Cockatoos in Sydney, Australia, have learned to use public water sources when twisting a mango, despite how difficult they are for birds to operate. It seems to be a behavior that copies with each other.
Surnur Cacatúas (Galeita Cacatua) They have already learned to open waste in the east of Sydney, which leads to a battle of ingenuity as humans come with ways to maintain their closed containers and cacatúas again solve how to open them.
After Ranger reported the same type of cockoos who use sources to drink in western Sydney, Lucy app at the National University of Australia and its colleagues, the temporarily marked representation in color 24 of Cockates around a FISSAL source, and a film movie population of the population of the population and the cinematographic population of the cinematographic population of the movie the cinema of cinema de cinema de cinema de cinema de cinema de cinema de cinema de cinema of cinema population and cinematographic population, and the film population, and the popular and cinematographic population, and the film population, and filmed several populations. They are known in Australia.

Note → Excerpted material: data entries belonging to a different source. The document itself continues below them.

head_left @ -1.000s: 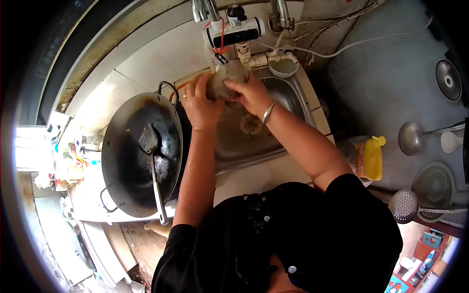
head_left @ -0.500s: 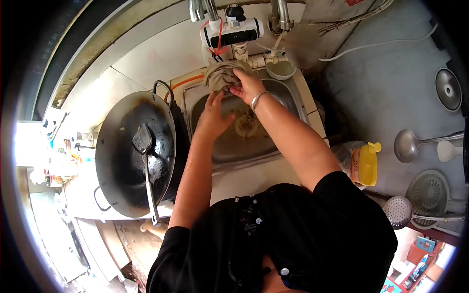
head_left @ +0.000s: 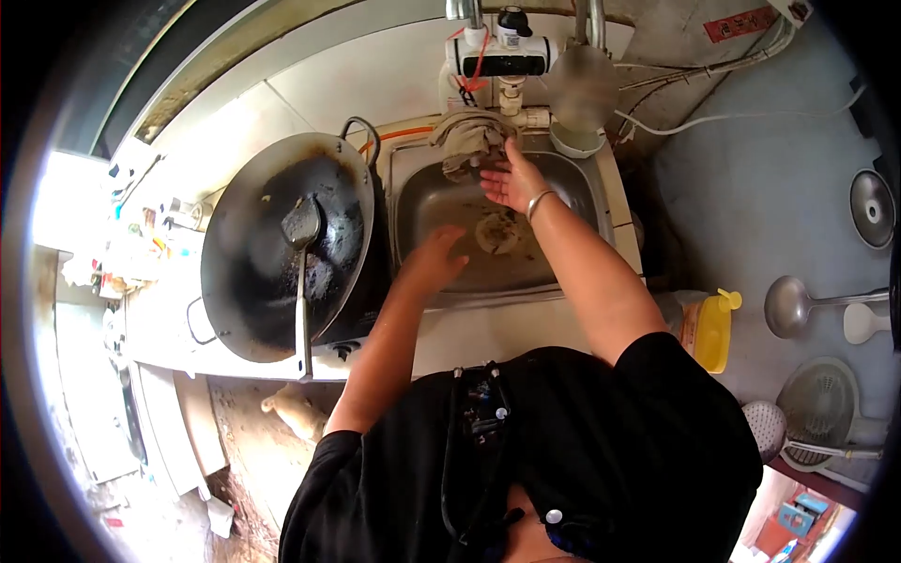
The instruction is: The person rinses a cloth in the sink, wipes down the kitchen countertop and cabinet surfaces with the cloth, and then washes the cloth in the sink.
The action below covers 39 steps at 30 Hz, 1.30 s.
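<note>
A crumpled greyish-brown cloth rests at the back rim of the metal sink, partly hanging over the basin. My right hand, with a silver bangle at the wrist, is beside the cloth. Its fingers are stretched out, and whether its thumb touches the cloth I cannot tell. Over the left part of the basin is my left hand, slightly blurred, thumb apart from the fingers and nothing in it. At the sink bottom, dark bits lie around the round drain strainer.
Left of the sink stands a large blackened wok with a spatula lying in it, its handle past the rim. A faucet heater and a pale bowl are behind the sink. A yellow container and a ladle are at right.
The cloth was in my hands over the back of the sink; now it lies at the rim, let go. My left hand has drawn back toward me. The camera view has shifted.
</note>
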Each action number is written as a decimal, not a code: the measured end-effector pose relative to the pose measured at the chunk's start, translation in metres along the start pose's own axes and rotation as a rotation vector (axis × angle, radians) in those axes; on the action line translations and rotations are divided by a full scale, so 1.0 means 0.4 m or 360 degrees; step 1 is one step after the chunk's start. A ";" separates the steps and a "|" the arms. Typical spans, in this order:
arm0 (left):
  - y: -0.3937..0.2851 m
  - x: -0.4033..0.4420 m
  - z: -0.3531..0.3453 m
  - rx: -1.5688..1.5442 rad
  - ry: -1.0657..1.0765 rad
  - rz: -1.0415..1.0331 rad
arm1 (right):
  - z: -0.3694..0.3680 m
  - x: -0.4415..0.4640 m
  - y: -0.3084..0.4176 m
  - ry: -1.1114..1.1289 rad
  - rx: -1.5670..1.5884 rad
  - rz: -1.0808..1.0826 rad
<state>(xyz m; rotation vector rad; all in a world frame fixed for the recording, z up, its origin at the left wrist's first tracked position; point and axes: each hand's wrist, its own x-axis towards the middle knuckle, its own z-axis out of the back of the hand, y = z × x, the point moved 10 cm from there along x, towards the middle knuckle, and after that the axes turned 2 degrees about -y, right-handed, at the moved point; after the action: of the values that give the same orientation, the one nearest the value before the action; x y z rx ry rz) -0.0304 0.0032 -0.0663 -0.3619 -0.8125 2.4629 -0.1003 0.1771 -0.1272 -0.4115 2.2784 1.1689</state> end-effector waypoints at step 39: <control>0.385 -1.980 -0.257 -0.0523 -0.0675 0.1842 | -0.312 -0.696 -0.688 0.0242 -0.2504 0.2101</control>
<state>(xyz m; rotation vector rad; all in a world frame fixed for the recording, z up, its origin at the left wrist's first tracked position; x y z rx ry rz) 0.6086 -0.4891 -0.1719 -0.5383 -1.4972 3.5438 0.2195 -0.0769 -0.0826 0.6849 0.9535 3.4584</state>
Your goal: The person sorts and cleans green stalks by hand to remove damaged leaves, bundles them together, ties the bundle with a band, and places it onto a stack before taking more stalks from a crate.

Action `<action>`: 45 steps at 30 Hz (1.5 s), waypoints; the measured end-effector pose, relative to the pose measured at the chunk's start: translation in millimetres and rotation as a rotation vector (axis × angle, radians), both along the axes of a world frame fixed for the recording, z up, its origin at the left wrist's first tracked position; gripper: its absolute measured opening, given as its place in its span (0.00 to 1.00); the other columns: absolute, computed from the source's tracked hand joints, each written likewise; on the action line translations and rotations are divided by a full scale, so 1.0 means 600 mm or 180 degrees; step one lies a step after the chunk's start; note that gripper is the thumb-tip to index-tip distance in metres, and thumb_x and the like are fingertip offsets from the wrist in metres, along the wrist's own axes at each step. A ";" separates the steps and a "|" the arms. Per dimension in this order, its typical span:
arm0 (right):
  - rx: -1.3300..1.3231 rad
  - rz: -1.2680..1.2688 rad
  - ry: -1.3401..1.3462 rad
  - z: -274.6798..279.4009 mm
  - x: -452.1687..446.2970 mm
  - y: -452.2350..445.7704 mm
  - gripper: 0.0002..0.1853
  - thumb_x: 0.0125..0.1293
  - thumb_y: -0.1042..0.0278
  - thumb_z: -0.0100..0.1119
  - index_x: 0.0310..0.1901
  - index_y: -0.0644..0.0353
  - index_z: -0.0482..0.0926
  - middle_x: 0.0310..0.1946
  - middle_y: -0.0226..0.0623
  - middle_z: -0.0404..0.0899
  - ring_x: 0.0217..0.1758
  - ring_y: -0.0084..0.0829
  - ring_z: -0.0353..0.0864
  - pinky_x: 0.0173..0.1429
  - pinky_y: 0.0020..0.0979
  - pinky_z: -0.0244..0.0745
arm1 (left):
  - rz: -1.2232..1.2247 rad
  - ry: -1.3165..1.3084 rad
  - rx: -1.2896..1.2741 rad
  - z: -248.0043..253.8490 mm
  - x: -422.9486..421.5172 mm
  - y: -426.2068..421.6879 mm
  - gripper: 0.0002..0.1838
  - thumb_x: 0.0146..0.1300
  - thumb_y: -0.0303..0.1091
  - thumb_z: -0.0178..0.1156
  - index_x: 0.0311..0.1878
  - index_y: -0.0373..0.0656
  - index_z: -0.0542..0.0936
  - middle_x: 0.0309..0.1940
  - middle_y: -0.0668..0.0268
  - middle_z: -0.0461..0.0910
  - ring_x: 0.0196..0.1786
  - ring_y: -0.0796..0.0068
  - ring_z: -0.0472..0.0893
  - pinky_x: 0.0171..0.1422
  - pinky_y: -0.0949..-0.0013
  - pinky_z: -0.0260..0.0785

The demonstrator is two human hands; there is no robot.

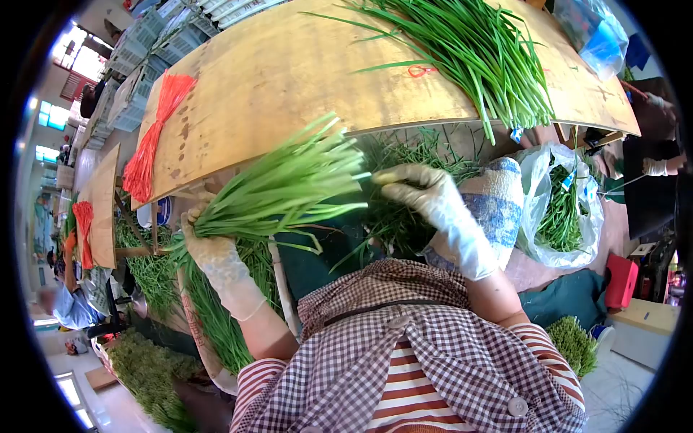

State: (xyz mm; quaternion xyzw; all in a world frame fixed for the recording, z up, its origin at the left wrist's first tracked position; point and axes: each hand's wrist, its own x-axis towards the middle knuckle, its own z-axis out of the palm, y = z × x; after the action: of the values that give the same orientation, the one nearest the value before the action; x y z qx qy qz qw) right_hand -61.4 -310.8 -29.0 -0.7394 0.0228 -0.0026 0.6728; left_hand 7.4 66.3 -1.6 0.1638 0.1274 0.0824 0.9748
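Gripping likely light, bruisable stalks (289, 191) in left hand (208, 252) near worktop (281, 72), best where bunched; cannot tell hold of right hand (431, 195).

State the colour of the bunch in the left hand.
The bunch is green, paler toward the ends near the right hand; best seen in the head view.

The wooden tabletop (281, 68) carries a heap of long green stalks (473, 54) toward its right; a small red looped object (418, 71) lies beside them; a bundle of red strips (154, 141) lies at the left end. A smaller board (105, 209), farther left, bears another red bundle (84, 229).
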 end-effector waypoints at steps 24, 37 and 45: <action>0.0990 0.0465 0.0828 0.066 -0.041 0.003 0.12 0.60 0.70 0.66 0.46 0.60 0.83 0.35 0.36 0.85 0.33 0.19 0.81 0.39 0.20 0.77 | -0.0212 -0.1729 -0.0379 0.059 -0.025 -0.068 0.09 0.57 0.29 0.62 0.27 0.47 0.71 0.24 0.73 0.70 0.39 0.77 0.72 0.54 0.71 0.65; 0.1287 -0.0308 0.0381 0.043 -0.034 0.041 0.12 0.68 0.67 0.57 0.51 0.56 0.81 0.33 0.32 0.83 0.24 0.18 0.78 0.25 0.19 0.76 | -0.0217 -0.2118 -0.0395 0.063 -0.026 -0.063 0.16 0.61 0.29 0.58 0.21 0.51 0.64 0.16 0.78 0.61 0.25 0.82 0.65 0.44 0.74 0.63; -0.0077 0.0449 -0.0658 0.064 -0.023 0.048 0.12 0.62 0.67 0.65 0.47 0.56 0.84 0.35 0.32 0.83 0.17 0.16 0.75 0.17 0.19 0.71 | -0.0110 -0.1999 -0.0380 0.067 -0.024 -0.082 0.18 0.63 0.29 0.56 0.20 0.51 0.62 0.15 0.78 0.59 0.22 0.83 0.62 0.40 0.75 0.61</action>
State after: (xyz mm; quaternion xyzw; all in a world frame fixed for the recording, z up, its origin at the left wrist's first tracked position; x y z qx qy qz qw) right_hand -75.3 -282.0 9.3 -0.7430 -0.0988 -0.0318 0.6612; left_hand -6.8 17.4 38.3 0.0750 -0.1779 0.1048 0.9756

Cockatoos using a source to drink in Sydney
Klump et al. 2025
For 44 days, Cockatoos made 525 attempts to use a particularly popular source. Of these, 105 attempts were for 17 or 24 marked birds. This suggests that around 70 percent of the population of more than 100 birds tried to use the source, researchers say.
In natural environments, the caratúas drink ponds or water collected in tree hollows near the chicken coop, but birds seem to be using the sources that are not in the fountains, says Applin. “They are using it in the morning and in the event, which we know -How -to -go -Box basically makes their daily consumption, after they get up and before they go to bed.”
The researchers saw queues of more than 10 birds waiting for their turn for a bubbling, the Althegh dominant birds jumped the fence.
Only 41 percent of the attempts observed ended in success, but drinking from the fountains is not a feat for a bird, says APLIN.
“Birds have to coordinate their body in a quite complex way,” she says. “They have to have one foot in the voice of the fountain to drink and then the handle has been crowded and hero down. Therefore, the birds will twist with their other foot. But they have to tilt their body to use Strikh Dongh they do not have and you do not have and Thiet and have no and Thyt. Turn. Then they turn their heads back from the water, while maintaining their body weight.”
She thinks that birds are copying the behavior with each other after an individual or few people resolved how to do it.
“This is a clear example of culture, novel behaviors that are transmitted socially, which could surprise many people who think that culture is a unique human characteristic,” says Christina Zdenek at the University of Queensland, Australia. “Its ability to innovate to access new food and water resources is one of the most impressive throughout the tree of life.”
Why are the Coatúas doing? APLIN suggests that it could be that water knows better than muddy pond water, or that they feel safer for the predators of thesis bubblers. Alternatively, it can be a fashion driven by the thirst for bird innovation.